--- WORKING DATA ---

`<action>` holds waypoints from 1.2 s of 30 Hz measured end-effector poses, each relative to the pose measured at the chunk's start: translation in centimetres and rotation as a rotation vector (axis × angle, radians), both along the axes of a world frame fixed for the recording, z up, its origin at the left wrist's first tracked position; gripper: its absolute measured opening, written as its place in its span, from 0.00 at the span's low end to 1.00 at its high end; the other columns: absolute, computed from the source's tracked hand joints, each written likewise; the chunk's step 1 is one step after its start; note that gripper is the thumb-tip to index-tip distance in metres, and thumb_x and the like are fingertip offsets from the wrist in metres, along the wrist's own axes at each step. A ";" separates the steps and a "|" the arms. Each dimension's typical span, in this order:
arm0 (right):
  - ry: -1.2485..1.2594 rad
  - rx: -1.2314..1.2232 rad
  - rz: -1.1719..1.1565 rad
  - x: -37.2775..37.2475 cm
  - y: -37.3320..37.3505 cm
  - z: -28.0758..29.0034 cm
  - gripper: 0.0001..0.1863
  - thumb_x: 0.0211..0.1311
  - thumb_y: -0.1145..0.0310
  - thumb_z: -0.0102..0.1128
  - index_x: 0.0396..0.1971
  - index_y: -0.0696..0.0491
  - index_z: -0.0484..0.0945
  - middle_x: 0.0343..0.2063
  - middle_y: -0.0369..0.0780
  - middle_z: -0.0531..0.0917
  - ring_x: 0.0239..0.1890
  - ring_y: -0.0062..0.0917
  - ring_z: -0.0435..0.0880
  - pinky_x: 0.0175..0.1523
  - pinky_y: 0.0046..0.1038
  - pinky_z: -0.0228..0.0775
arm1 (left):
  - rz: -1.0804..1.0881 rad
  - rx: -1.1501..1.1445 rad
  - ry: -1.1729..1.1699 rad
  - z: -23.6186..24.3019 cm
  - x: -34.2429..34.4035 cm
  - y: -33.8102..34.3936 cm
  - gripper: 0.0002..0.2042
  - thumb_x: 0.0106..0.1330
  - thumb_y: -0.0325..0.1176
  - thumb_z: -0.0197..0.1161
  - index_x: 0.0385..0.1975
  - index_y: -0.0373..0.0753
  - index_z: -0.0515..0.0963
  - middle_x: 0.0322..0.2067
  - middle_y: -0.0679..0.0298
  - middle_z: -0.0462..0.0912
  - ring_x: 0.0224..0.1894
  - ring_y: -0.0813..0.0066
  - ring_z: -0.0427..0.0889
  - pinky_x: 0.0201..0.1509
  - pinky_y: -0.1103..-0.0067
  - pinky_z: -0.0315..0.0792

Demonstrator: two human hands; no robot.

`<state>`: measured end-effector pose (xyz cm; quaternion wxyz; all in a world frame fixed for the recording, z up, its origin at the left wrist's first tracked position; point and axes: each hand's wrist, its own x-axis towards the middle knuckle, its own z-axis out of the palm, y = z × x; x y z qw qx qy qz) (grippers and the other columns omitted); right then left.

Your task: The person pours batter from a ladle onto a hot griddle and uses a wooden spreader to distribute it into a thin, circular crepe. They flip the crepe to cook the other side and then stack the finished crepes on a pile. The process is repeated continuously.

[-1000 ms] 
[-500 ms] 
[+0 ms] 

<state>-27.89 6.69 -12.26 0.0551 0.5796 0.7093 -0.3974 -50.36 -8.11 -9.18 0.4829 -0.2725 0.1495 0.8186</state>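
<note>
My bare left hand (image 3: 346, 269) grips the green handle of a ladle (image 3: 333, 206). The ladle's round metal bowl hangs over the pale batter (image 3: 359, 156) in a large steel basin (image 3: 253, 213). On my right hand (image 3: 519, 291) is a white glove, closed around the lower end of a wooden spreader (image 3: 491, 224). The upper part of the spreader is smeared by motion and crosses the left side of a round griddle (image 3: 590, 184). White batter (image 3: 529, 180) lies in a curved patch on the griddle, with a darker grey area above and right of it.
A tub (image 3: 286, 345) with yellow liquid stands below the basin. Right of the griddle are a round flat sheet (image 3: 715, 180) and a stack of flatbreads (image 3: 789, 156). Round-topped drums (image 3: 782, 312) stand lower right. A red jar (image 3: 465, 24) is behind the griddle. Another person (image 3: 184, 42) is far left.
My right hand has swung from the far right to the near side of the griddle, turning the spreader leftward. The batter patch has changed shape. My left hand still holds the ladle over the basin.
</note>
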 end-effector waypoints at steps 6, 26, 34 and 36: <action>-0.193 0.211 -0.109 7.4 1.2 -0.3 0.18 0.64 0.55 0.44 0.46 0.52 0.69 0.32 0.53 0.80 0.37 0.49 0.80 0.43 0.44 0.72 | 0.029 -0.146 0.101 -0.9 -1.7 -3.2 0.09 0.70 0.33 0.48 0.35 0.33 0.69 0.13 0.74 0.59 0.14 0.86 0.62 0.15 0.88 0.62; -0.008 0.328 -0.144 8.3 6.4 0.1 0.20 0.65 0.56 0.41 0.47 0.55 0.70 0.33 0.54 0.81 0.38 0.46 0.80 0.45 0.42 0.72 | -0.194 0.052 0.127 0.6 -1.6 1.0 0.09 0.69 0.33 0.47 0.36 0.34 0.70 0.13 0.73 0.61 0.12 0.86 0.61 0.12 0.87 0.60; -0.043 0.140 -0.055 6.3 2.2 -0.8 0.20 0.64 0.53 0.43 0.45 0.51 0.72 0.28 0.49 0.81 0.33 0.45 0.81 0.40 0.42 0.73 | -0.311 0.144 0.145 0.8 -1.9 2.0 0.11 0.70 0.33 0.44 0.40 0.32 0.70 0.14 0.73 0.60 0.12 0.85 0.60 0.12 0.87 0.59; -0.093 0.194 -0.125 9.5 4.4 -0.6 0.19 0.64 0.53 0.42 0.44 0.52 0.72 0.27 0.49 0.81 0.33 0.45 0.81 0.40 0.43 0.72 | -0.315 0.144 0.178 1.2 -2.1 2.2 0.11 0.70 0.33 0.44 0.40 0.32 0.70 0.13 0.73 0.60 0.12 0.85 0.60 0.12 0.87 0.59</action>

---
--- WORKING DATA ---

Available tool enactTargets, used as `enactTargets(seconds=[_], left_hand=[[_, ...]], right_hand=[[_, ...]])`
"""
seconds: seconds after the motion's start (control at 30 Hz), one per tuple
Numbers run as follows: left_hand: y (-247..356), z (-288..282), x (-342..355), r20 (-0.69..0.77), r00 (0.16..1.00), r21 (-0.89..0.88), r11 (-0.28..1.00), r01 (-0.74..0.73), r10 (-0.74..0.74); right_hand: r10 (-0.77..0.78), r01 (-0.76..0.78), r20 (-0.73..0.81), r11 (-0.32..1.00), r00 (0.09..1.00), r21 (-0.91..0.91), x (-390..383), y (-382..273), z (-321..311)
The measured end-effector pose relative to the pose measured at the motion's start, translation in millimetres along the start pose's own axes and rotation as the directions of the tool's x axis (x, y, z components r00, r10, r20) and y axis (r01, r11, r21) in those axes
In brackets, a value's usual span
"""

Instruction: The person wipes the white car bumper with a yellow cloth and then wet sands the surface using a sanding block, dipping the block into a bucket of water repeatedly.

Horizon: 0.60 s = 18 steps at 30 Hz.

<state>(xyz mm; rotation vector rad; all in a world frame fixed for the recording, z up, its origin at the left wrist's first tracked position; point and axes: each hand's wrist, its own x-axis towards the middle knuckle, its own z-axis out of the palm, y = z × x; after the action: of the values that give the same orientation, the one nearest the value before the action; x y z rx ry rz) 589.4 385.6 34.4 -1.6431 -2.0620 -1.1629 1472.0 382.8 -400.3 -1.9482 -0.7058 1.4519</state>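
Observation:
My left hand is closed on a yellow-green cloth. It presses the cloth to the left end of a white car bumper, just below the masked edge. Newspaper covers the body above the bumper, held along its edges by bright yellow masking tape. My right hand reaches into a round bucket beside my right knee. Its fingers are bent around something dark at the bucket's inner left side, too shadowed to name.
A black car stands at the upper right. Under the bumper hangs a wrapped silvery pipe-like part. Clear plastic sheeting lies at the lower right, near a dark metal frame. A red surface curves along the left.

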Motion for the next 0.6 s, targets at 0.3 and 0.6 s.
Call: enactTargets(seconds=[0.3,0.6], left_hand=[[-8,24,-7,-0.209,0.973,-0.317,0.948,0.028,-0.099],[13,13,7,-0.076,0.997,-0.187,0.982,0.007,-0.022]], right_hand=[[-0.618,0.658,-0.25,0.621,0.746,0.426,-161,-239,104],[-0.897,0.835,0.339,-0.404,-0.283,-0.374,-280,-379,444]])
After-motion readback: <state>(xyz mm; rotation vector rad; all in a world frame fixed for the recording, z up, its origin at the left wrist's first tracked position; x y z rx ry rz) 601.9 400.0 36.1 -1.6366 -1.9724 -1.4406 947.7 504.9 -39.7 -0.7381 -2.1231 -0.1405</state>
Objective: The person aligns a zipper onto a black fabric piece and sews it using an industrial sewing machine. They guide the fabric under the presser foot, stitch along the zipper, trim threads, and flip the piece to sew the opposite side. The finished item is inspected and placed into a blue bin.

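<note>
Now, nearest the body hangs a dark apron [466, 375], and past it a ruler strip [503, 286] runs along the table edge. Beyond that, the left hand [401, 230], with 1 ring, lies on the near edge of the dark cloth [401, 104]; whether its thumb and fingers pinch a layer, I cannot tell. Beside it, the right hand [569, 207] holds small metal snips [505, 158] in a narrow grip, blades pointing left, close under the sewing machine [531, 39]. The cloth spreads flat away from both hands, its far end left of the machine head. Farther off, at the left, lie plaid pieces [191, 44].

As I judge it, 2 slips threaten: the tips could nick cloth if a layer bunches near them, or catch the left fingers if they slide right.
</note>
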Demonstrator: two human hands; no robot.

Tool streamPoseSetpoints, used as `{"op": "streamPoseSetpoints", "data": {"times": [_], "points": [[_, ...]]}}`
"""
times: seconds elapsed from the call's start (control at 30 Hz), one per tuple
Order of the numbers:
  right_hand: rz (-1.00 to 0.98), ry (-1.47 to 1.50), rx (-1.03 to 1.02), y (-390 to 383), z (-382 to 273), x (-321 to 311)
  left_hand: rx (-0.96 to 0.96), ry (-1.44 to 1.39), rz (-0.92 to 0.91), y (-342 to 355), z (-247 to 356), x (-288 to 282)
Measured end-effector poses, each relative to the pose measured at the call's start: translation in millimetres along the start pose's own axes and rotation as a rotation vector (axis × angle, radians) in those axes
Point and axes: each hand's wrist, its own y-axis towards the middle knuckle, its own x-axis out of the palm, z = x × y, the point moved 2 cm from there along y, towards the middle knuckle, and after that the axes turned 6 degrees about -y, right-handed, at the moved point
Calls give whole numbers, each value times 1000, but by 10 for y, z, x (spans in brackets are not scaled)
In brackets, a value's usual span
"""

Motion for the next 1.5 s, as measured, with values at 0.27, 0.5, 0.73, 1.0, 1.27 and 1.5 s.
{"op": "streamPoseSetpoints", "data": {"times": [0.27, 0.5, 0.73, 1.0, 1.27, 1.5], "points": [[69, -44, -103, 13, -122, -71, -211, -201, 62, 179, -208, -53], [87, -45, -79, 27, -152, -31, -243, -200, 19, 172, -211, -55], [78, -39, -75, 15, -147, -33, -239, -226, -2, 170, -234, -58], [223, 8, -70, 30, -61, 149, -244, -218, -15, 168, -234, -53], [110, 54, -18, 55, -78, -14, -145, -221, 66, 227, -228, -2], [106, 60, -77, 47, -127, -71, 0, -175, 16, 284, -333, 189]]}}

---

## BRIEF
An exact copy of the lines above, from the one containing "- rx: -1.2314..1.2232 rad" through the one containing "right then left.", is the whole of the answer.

## RESULT FOR THIS EXERCISE
  - rx: -1.2314..1.2232 rad
  - rz: -1.1719..1.1565 rad
  - x: -37.2775..37.2475 cm
  - y: -37.3320..37.3505 cm
  - z: -28.0758..29.0034 cm
  - gripper: 0.0001..0.1863
  - thumb_x: 0.0211..0.1311
  - thumb_y: -0.1145..0.0310
  - thumb_z: -0.0102..0.1128
  - index_x: 0.0396..0.1971
  - index_y: -0.0696..0.0491
  - index_z: -0.0484..0.0945
  - middle_x: 0.0343..0.2063
  - middle_y: -0.0369..0.0780
  - middle_z: -0.0531..0.0917
  - ring_x: 0.0239..0.1890
  - ring_y: -0.0062..0.0917
  - ring_z: -0.0435..0.0880
  - pinky_x: 0.0175..0.1523
  - pinky_y: 0.0046..0.1038
  - pinky_z: -0.0228..0.0775
arm1 (left):
  - rz: -1.0804..1.0881 rad
  - rx: -1.1501..1.1445 rad
  - ry: -1.1729..1.1699 rad
  - z: -23.6186..24.3019 cm
  - x: -34.2429..34.4035 cm
  - y: -33.8102..34.3936 cm
  - gripper: 0.0002..0.2042
  - thumb_x: 0.0106..0.1330
  - thumb_y: -0.0325..0.1176
  - thumb_z: -0.0197..0.1161
  - index_x: 0.0385..0.1975
  - index_y: -0.0373..0.0753
  - index_z: -0.0515..0.0963
  - middle_x: 0.0322..0.2067
  - middle_y: -0.0679..0.0298
  - middle_z: -0.0462..0.0912
  - ring_x: 0.0224..0.1894
  - ring_y: -0.0813..0.0066
  - ring_z: -0.0427..0.0889
  - pinky_x: 0.0201..0.1509
  - pinky_y: -0.1103..-0.0067
  - pinky_z: -0.0315..0.0792

Demonstrator: two human hands; no robot.

`<state>`: measured end-effector pose (xyz cm; quaternion wxyz; all in a world frame fixed for the recording, z up, its origin at the left wrist's first tracked position; point and axes: each hand's wrist, its own x-axis towards the middle knuckle, its own z-axis out of the palm, y = z × x; x y z qw qx qy qz) (grippers and the other columns omitted); right then left.

The required output has been supplied.